WHAT NEEDS TO BE DONE.
Look through the records and copy every line in which "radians" appears.

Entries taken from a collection
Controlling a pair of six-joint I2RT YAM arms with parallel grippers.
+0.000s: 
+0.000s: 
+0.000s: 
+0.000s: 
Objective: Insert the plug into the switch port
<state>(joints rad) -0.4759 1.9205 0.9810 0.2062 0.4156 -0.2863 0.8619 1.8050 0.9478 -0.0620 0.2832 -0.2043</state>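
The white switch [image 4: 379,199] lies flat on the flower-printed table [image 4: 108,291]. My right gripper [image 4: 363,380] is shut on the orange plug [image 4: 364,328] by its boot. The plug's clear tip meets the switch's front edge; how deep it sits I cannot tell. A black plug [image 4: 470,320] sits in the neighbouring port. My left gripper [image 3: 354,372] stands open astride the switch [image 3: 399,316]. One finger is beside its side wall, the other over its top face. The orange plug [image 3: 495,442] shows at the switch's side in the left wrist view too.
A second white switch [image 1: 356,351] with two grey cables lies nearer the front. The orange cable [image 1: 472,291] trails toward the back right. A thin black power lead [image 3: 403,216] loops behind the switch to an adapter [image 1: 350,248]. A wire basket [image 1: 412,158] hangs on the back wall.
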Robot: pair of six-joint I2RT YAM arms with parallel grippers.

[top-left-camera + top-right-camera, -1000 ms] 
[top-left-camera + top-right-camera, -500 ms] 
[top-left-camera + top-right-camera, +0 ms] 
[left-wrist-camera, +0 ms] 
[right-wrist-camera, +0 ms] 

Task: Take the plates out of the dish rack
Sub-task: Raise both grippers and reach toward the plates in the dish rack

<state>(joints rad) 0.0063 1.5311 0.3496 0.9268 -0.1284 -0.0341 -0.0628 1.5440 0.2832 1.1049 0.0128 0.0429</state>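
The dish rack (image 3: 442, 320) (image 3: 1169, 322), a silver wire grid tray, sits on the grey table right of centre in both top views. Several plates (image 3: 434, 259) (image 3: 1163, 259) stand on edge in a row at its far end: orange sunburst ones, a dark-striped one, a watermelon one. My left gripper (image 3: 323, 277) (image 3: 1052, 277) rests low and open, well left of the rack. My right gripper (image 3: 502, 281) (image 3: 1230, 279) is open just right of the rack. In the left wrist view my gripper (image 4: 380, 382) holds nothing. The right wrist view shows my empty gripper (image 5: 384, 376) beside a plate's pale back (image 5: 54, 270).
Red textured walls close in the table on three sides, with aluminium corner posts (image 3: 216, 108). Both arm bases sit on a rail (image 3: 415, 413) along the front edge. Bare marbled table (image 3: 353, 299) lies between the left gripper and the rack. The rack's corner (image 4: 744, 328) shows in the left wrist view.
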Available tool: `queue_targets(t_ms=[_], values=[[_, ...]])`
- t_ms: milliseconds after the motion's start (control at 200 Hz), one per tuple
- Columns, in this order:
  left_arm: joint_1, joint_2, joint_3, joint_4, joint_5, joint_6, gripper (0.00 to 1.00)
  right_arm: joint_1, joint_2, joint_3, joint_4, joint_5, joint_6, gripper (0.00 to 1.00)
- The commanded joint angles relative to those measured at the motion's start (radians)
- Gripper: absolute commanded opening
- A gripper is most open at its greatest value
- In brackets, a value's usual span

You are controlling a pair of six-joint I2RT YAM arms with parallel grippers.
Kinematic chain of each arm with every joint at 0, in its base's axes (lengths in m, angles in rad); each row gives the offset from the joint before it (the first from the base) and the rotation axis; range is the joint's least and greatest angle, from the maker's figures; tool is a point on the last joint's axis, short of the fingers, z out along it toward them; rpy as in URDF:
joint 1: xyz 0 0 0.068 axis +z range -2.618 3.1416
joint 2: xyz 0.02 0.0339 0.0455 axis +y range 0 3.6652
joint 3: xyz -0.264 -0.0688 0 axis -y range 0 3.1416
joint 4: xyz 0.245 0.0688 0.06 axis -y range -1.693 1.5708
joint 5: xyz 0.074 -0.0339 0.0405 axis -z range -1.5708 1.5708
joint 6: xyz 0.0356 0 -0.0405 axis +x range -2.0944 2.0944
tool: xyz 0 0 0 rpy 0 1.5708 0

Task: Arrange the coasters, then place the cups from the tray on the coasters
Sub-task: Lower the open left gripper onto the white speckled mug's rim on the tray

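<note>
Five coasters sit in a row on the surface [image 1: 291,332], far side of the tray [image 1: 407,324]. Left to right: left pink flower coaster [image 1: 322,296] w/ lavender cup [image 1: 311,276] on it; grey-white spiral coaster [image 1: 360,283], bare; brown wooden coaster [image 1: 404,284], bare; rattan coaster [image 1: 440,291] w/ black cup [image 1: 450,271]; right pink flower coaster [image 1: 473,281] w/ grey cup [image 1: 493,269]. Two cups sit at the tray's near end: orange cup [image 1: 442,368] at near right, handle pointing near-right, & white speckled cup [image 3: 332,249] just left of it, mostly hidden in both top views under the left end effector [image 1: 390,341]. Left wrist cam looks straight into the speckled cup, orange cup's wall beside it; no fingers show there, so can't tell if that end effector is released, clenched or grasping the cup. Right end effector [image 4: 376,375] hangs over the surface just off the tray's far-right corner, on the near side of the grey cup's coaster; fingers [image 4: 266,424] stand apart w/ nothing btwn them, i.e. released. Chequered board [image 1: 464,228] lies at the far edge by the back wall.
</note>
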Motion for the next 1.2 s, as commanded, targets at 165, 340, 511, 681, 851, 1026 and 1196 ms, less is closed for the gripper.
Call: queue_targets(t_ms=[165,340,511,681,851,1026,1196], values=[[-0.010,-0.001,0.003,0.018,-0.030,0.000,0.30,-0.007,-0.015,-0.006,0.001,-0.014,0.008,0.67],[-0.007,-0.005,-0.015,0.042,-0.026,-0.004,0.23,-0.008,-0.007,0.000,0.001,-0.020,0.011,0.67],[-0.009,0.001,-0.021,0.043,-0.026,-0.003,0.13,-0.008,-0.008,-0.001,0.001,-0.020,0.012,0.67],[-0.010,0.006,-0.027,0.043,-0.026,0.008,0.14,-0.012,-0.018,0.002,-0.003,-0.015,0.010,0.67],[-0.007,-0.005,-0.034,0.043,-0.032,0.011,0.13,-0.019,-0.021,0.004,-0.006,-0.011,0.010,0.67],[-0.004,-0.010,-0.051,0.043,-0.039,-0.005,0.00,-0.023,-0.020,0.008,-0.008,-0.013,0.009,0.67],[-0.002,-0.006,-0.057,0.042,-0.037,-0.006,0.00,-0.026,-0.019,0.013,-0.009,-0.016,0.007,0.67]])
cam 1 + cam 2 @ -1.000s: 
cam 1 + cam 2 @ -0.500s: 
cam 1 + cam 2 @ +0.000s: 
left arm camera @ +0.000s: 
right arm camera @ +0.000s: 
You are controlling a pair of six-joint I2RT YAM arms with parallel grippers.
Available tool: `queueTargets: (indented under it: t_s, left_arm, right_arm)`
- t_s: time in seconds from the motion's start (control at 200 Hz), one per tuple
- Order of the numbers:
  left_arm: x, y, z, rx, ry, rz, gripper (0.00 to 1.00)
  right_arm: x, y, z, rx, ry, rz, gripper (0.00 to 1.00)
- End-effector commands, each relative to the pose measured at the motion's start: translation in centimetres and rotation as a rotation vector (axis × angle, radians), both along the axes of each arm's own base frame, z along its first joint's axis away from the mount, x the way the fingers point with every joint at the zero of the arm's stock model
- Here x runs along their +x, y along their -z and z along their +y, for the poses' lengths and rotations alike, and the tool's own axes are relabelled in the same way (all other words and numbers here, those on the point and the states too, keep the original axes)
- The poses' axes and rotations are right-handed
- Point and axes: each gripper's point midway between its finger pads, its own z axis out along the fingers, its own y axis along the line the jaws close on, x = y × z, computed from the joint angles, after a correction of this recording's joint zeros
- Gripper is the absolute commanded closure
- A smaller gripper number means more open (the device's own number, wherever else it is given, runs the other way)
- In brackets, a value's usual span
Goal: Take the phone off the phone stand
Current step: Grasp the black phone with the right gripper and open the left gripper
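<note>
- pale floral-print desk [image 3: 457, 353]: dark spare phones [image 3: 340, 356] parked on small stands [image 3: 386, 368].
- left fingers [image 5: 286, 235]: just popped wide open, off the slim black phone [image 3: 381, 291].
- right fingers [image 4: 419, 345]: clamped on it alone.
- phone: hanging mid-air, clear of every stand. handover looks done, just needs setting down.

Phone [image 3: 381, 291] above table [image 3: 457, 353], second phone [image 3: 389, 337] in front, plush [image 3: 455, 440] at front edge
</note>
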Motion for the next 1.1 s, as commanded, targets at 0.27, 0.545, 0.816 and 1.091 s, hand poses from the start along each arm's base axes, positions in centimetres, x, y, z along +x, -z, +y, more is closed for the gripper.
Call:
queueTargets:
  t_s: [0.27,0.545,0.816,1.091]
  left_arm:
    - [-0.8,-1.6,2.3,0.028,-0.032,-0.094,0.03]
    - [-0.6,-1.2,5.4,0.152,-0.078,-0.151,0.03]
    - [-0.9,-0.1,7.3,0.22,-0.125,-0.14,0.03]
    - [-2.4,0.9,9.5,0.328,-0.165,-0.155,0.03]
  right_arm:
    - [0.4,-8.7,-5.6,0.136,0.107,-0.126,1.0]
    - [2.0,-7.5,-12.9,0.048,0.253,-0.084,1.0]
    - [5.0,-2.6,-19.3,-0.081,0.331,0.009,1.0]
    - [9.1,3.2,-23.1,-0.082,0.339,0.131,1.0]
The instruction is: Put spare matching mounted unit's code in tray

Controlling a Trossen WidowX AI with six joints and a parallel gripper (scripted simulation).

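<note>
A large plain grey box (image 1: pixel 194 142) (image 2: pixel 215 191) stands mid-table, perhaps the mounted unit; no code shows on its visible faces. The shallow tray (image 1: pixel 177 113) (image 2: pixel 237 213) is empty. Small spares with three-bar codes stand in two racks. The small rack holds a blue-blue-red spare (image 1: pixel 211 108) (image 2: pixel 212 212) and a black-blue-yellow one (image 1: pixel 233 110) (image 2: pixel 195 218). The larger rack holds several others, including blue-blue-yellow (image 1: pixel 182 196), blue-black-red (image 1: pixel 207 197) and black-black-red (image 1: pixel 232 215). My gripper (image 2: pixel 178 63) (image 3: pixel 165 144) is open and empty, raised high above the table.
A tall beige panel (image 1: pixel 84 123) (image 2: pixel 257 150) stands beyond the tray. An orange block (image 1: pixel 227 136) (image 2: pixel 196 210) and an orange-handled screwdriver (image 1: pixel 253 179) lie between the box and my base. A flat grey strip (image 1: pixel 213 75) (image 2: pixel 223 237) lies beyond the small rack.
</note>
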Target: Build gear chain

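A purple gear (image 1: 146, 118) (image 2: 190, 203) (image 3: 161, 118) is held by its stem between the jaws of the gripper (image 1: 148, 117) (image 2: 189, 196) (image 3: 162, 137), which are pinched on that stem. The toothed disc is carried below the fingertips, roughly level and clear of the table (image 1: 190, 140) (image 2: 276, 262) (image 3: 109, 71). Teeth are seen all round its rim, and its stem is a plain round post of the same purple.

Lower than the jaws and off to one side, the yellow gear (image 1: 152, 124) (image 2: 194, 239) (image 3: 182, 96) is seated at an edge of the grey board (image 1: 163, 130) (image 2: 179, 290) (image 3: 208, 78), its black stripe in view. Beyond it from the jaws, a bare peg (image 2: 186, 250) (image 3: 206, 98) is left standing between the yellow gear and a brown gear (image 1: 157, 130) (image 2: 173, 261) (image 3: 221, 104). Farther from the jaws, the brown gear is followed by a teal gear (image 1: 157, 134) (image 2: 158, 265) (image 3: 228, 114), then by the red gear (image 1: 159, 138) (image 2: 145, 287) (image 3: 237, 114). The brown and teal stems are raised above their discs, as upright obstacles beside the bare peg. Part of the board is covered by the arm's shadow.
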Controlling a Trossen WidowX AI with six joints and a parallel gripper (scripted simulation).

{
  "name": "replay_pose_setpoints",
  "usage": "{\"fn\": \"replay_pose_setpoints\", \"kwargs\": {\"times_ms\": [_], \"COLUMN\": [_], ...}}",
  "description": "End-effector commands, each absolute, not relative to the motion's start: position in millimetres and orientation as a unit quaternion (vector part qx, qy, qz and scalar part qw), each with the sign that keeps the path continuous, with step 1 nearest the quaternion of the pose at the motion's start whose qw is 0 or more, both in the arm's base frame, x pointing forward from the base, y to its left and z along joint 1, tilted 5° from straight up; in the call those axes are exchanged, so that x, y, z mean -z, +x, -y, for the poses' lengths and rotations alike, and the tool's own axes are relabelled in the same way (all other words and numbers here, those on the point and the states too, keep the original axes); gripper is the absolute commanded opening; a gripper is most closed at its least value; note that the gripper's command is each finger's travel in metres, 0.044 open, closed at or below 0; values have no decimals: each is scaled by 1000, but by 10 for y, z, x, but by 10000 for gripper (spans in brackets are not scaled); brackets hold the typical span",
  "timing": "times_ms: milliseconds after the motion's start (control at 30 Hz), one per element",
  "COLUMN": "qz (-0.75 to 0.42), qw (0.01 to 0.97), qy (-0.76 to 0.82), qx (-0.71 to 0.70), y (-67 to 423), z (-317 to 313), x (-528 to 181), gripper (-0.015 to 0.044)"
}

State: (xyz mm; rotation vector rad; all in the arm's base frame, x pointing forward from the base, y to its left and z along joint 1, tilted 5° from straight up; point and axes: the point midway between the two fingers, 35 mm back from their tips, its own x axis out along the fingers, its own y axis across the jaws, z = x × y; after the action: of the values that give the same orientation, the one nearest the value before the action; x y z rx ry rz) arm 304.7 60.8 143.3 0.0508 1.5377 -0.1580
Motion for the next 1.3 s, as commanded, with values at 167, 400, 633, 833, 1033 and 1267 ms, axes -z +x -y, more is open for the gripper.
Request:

YOUR RESPONSE.
- The commanded joint angles relative to those measured at the motion's start (radians)
- End-effector commands, each relative to the pose measured at the motion's start: translation in centimetres and rotation as a rotation vector (axis × angle, radians), both along the axes of each arm's own base frame, z along its first joint's axis away from the mount, x the way the fingers point with every joint at the zero of the arm's stock model

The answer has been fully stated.